___ EXERCISE INPUTS
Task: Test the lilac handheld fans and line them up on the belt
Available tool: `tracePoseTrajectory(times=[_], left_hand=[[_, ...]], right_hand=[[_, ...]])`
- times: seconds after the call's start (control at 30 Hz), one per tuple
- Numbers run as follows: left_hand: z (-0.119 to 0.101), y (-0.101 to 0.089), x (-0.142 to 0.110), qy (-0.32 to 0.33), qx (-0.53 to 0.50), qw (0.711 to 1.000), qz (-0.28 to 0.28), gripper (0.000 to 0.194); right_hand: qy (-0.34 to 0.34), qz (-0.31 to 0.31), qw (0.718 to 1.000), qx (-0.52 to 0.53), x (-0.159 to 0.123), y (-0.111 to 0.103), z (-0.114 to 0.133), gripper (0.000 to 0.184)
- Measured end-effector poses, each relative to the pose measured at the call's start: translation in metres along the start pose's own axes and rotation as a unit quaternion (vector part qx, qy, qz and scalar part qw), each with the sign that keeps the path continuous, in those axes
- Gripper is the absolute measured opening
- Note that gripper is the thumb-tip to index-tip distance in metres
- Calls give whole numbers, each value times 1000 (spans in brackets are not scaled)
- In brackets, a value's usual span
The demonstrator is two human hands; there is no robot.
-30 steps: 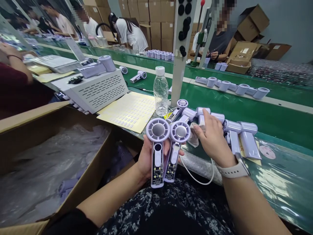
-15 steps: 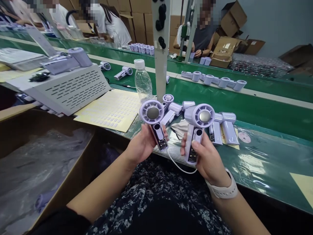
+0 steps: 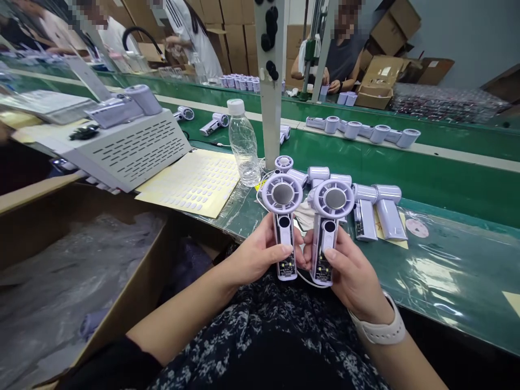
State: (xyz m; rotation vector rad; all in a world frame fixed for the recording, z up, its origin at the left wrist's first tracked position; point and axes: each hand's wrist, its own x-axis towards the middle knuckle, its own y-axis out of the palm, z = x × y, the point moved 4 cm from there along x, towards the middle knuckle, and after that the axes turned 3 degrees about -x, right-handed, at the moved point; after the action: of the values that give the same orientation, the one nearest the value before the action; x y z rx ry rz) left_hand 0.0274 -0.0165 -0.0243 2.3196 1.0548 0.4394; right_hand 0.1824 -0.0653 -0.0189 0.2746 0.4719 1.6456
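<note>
Two lilac handheld fans stand upright side by side in front of me, their round heads facing me. My left hand (image 3: 266, 246) is wrapped round the handle of the left fan (image 3: 283, 196), thumb on its front. Round the right fan (image 3: 333, 200) my right hand (image 3: 345, 262) is closed, its thumb beside the button. Both handles lack a front cover, so dark circuit boards show below the buttons. A white cable (image 3: 311, 281) curves under the fans; where it ends is hidden. Behind them on the bench lie several more fans (image 3: 389, 211).
A clear plastic bottle (image 3: 244, 143) stands by the grey post (image 3: 270, 108). To the left are a sticker sheet (image 3: 195, 181), a slotted metal box (image 3: 138, 146) and a carton with plastic film (image 3: 134, 292). Fans (image 3: 381, 133) line the conveyor; co-workers sit across it.
Both hands have brought the fans closer together. The left fan moved right and lower and now stands straighter, and my left thumb has come round to its front.
</note>
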Motion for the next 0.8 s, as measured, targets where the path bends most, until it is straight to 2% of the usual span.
tracePoseTrajectory(times=[0.3, 0.43, 0.57, 0.67, 0.8], left_hand=[[-4, 1, -1, -4, 9, 1000, 4, 39], [-4, 2, -1, -4, -2, 1000, 6, 46], [-2, 0, 0, -2, -6, 1000, -11, 41], [3, -3, 3, -23, -24, 999, -43, 42], [9, -12, 6, -22, -47, 990, -129, 43]], right_hand=[[8, -35, 999, 33, 5, -3, -6, 28], [-9, -40, 999, 22, 4, -4, -4, 25], [-6, -46, 999, -5, 3, -6, -2, 28], [2, -61, 998, -8, 3, -9, -5, 30], [-13, -76, 997, -9, 2, -11, -9, 20]])
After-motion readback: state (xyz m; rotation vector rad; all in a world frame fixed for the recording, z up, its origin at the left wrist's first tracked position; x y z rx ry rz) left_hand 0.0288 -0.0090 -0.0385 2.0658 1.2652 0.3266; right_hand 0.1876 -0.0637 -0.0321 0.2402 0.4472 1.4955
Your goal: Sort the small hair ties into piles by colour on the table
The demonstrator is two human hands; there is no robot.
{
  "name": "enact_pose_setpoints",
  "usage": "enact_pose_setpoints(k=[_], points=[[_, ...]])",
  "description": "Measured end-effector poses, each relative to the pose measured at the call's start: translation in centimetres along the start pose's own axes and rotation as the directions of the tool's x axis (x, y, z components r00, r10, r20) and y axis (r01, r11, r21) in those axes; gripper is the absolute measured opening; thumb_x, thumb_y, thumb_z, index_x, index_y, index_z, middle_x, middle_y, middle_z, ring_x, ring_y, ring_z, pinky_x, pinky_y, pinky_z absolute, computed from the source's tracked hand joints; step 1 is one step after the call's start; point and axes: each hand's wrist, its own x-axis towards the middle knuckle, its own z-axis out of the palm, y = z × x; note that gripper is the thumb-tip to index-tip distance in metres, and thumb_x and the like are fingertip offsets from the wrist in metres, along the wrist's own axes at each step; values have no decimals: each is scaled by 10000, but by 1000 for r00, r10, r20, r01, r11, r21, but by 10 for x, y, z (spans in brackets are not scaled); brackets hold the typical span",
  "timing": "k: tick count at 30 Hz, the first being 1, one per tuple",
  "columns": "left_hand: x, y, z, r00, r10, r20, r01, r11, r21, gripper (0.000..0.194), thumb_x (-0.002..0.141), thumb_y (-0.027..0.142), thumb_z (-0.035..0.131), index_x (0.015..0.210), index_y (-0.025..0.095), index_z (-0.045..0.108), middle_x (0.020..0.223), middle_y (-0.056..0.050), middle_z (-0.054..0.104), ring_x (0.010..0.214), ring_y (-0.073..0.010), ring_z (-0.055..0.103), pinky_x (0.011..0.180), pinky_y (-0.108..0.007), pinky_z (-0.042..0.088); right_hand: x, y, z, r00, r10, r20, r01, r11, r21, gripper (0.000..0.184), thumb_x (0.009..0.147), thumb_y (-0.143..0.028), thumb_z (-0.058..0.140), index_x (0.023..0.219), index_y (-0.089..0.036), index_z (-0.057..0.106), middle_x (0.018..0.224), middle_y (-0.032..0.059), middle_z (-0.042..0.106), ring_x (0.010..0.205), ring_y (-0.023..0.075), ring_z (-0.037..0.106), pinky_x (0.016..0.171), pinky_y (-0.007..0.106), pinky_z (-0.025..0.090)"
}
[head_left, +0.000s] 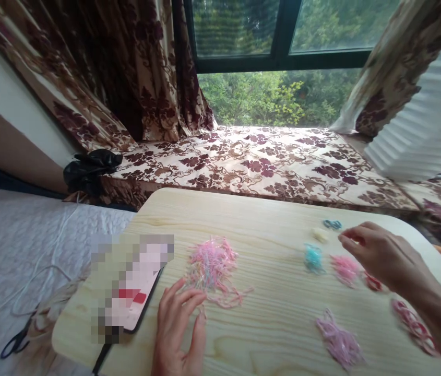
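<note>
Our left hand (173, 331) curves, fingers apart, beside a mixed pile of strands (213, 261) on the table (278, 339)
The strands look light, soft and slippery, best pinched by a loose end; our right hand (380, 256) has its fingertips bunched near the cream bundle (319, 235), gripping what we cannot tell; the lilac bundle (338, 340) lies loose, in no container

Two hands (178, 329); one phone (139, 292); seemingly eight strand piles (213, 261).
</note>
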Motion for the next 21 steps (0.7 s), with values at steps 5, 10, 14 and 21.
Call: enact_pose_setpoints(k=[5,10,14,21], points=[[-2,-10,-4,998,49,33,-51,997,54,372,900,111,561,1234,259,627,1164,-44,710,1309,-261,547,1077,-449,479,16,-5,8,990,27,137,-17,997,-79,255,952,-366,546,834,-196,695,900,30,698,723,124,609,686,295,478],[-3,-8,-3,998,46,41,-47,998,34,390,903,95,557,1255,256,614,1185,-45,699,1334,-252,524,1104,-446,450,16,-7,15,982,34,187,-12,993,-116,282,979,-446,546,927,-194,663,951,16,677,779,113,614,728,296,518],[-2,-6,-3,999,13,29,-13,1000,-2,391,907,91,549,1251,265,617,1187,-44,693,1336,-251,523,1109,-451,444,17,-4,13,987,39,153,-23,994,-108,279,962,-381,522,871,-197,711,929,36,699,719,118,603,672,288,470],[3,7,-5,999,-24,30,24,1000,-11,365,911,82,540,1228,254,601,1162,-54,684,1352,-255,479,1088,-469,450,-17,1,9,1000,-21,-17,21,1000,0,375,871,-502,493,815,-240,756,970,82,716,731,177,640,630,312,439]])
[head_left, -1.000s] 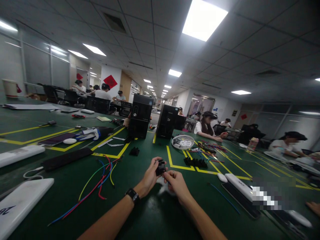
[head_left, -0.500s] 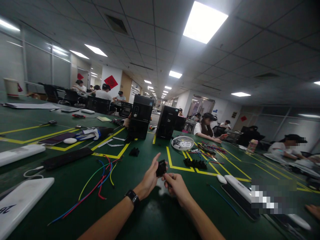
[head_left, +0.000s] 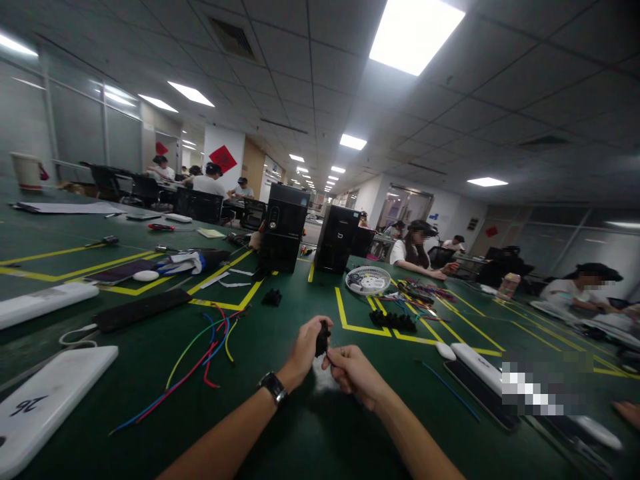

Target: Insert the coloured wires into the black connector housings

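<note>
My left hand [head_left: 302,355] is closed around a small black plastic block [head_left: 323,339], held above the green table in front of me. Just to the right, my right hand [head_left: 357,375] pinches with thumb and forefinger close to the block's lower edge. Whatever lies between those fingertips is too small to make out. A similar black piece [head_left: 271,297] lies beyond my left hand, and a row of black pieces [head_left: 394,321] rests to the right. Left of my hands are loose red, blue, green and yellow wires [head_left: 213,347]. One blue wire [head_left: 450,390] lies at the right.
Two black computer towers [head_left: 284,230] stand ahead on the green table [head_left: 210,427]. A white round basket [head_left: 368,281] sits beside a wire bundle [head_left: 425,291]. White power banks [head_left: 65,400] and a dark pouch [head_left: 145,310] lie left. People sit farther off.
The left hand has turned the black block, so it now shows narrower and more edge-on. The right hand stays close with its fingers pinched. The view has shifted slightly.
</note>
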The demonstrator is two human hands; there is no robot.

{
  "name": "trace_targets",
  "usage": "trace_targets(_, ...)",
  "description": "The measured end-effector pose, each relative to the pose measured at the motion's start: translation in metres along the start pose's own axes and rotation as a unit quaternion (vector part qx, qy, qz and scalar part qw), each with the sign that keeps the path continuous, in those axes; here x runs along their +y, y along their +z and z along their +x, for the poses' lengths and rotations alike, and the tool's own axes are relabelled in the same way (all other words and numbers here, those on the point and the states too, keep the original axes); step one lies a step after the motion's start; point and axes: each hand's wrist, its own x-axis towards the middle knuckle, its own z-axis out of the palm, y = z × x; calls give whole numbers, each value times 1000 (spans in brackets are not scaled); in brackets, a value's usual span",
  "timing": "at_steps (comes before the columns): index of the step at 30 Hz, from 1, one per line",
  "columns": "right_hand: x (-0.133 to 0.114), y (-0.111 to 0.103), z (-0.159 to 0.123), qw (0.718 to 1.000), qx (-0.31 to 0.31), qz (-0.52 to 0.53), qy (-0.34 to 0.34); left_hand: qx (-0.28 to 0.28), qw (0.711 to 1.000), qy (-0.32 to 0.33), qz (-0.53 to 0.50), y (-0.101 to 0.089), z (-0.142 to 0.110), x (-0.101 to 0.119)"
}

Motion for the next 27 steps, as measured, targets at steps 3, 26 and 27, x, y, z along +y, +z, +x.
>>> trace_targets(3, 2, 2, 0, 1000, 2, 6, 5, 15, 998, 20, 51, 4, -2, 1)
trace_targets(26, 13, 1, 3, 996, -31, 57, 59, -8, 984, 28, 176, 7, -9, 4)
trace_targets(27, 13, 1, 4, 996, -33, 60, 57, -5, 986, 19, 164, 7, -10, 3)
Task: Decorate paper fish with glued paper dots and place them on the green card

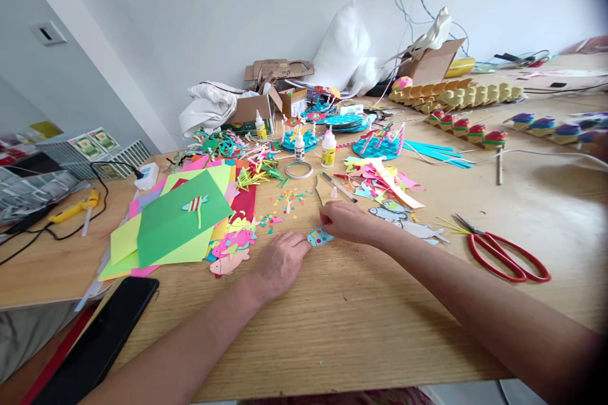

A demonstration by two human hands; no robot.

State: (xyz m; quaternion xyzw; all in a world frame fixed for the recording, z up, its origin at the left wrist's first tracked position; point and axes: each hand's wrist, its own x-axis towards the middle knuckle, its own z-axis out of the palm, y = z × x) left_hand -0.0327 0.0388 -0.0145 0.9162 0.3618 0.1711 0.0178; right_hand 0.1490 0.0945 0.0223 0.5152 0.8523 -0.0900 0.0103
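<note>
In the head view, a blue spotted paper fish (320, 237) lay flat on the table (332, 323), between both hands: the left hand (283, 259) touched its tail end at nine o'clock, fingers narrow; the right hand (346, 221) was curled over it at one o'clock.

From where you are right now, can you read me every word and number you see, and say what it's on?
None is clear enough to read.
Yellow-labelled bottle: print too small.
White-labelled bottle: print too small.
Small cardboard box: marks too blurred.
Green-pictured boxes: too blurred.
Spotted paper fish: I see no letters.
</note>
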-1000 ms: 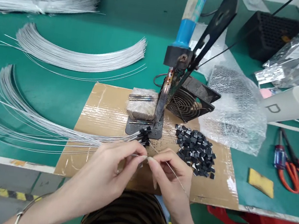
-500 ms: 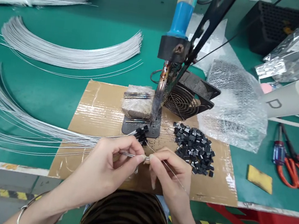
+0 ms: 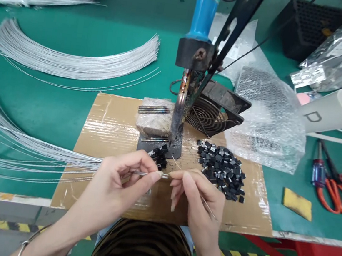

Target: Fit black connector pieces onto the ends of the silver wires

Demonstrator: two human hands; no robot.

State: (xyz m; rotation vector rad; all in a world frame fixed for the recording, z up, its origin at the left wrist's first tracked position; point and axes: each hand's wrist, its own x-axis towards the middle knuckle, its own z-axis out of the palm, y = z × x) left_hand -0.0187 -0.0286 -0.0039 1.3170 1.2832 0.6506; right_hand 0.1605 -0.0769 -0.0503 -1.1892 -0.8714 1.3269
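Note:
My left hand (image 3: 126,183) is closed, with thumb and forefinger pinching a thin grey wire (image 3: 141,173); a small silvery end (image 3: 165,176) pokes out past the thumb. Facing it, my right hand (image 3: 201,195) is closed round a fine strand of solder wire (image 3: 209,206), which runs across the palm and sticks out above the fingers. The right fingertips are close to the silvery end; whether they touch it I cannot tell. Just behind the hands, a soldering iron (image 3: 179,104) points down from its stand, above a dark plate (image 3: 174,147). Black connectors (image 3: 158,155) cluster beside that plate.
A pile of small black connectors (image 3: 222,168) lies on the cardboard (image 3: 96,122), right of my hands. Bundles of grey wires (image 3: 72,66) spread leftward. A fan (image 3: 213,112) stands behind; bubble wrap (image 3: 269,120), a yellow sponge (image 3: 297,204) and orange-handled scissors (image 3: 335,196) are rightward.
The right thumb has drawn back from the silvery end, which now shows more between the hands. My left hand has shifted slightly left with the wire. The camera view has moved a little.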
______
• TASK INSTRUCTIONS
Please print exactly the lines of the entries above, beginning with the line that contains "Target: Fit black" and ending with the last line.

• YOUR RESPONSE
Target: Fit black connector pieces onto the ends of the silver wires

Demonstrator: two human hands; no robot.

State: (xyz m; rotation vector rad; all in a world frame fixed for the recording, z up, its origin at the left wrist's first tracked position; point and axes: each hand's wrist, its own x-axis towards the middle knuckle, its own z-axis out of the palm, y = z × x) left_hand -0.0187 -0.0286 -0.0039 1.3170 1.2832 0.6506; right_hand 0.1605 -0.0769 -0.0503 -1.1892 -0.8714 1.3269
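Note:
My left hand (image 3: 126,183) is closed, with thumb and forefinger pinching a thin grey wire (image 3: 141,173); a small silvery end (image 3: 165,176) pokes out past the thumb. Facing it, my right hand (image 3: 201,195) is closed round a fine strand of solder wire (image 3: 209,206), which runs across the palm and sticks out above the fingers. The right fingertips are close to the silvery end; whether they touch it I cannot tell. Just behind the hands, a soldering iron (image 3: 179,104) points down from its stand, above a dark plate (image 3: 174,147). Black connectors (image 3: 158,155) cluster beside that plate.
A pile of small black connectors (image 3: 222,168) lies on the cardboard (image 3: 96,122), right of my hands. Bundles of grey wires (image 3: 72,66) spread leftward. A fan (image 3: 213,112) stands behind; bubble wrap (image 3: 269,120), a yellow sponge (image 3: 297,204) and orange-handled scissors (image 3: 335,196) are rightward.
The right thumb has drawn back from the silvery end, which now shows more between the hands. My left hand has shifted slightly left with the wire. The camera view has moved a little.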

Nothing else remains for this exercise.